The event-driven communication model means plugins coordinate through messages rather than direct calls. When an agent receives a query, it emits an agent:query event. Plugins that registered listeners for this event respond, potentially emitting their own events that trigger cascading workflows. This decouples plugins temporally—they don't need to exist simultaneously for workflows to be defined—and enables sophisticated patterns like middleware chains, event replay for debugging, and conditional plugin loading based on runtime context.

Gotcha

The architectural elegance comes with sharp edges that make production adoption risky. DeepSeek Harness is explicitly marked as a developer preview with breaking changes expected, and that's not defensive legal language—it's a genuine warning. Cordis itself is relatively obscure outside this project, with limited Stack Overflow coverage and few production battle stories. If you hit a bug in the dependency injection layer or encounter edge cases in plugin lifecycle management, you're debugging novel infrastructure without a community safety net.

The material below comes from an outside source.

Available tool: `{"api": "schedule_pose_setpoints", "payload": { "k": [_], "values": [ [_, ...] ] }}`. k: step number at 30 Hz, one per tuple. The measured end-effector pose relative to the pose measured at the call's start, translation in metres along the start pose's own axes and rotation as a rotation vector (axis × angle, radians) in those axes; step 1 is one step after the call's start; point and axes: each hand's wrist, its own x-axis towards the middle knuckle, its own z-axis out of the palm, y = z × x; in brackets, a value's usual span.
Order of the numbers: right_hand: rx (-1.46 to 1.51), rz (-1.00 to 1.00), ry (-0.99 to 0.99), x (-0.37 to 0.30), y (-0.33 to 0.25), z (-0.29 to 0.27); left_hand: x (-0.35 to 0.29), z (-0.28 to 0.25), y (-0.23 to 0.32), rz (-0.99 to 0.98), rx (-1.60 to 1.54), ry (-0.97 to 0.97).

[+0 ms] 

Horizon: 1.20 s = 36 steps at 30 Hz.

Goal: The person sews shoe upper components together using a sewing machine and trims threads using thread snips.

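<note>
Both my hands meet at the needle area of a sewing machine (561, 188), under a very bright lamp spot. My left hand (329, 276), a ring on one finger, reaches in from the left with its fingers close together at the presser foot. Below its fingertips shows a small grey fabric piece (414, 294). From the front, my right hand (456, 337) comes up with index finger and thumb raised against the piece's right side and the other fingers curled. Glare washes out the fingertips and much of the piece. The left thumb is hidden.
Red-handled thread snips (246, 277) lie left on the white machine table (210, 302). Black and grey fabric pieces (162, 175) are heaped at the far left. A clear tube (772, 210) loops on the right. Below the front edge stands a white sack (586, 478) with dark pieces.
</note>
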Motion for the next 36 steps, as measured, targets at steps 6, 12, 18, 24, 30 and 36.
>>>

The TypeScript-only implementation creates a painful barrier for the Python-dominant ML community. There's no foreign function interface for writing plugins in Python, no bindings for calling PyTorch models directly, and no obvious path to integrate with the Transformers ecosystem that most practitioners live in. You're either rewriting your Python agent code in TypeScript or building awkward HTTP bridges between Node.js plugins and Python services. For a tool targeting AI agent development, being TypeScript-exclusive fragments it from where 80% of ML practitioners actually work. The documentation situation compounds this—the README truncates quickly with pointers to external Cordis docs and academic papers. There are no cookbook recipes, no example agent implementations, and no clear migration path from existing frameworks. You're expected to read the spatiotemporal composability paper to understand the programming model, a steep ask when competing frameworks have 'get started in 5 minutes' tutorials.

Verdict

Use if: You're building research-grade agent systems where runtime flexibility trumps ecosystem maturity—swapping reasoning strategies mid-execution, composing heterogeneous toolchains dynamically, or developing agents that evolve their capabilities without restarts. This is valuable for agent infrastructure teams at labs or companies building custom agent platforms where hot-reloading and compositional architecture justify the TypeScript investment and the risk of debugging immature tooling. Skip if: You're shipping production agents in Python, need battle-tested stability with semver guarantees, want rich integrations with the ML ecosystem (LangChain's 700+ connectors, AutoGPT's plugin marketplace), or require enterprise features like multi-tenant deployments and observability out of the box. For most teams, LangChain provides better ecosystem support, CrewAI offers simpler Python-native patterns, and Temporal delivers production-grade orchestration without the Cordis learning curve. DeepSeek Harness is DeepSeek's internal tooling open-sourced early—powerful if you need exactly what it provides, but premature for general adoption.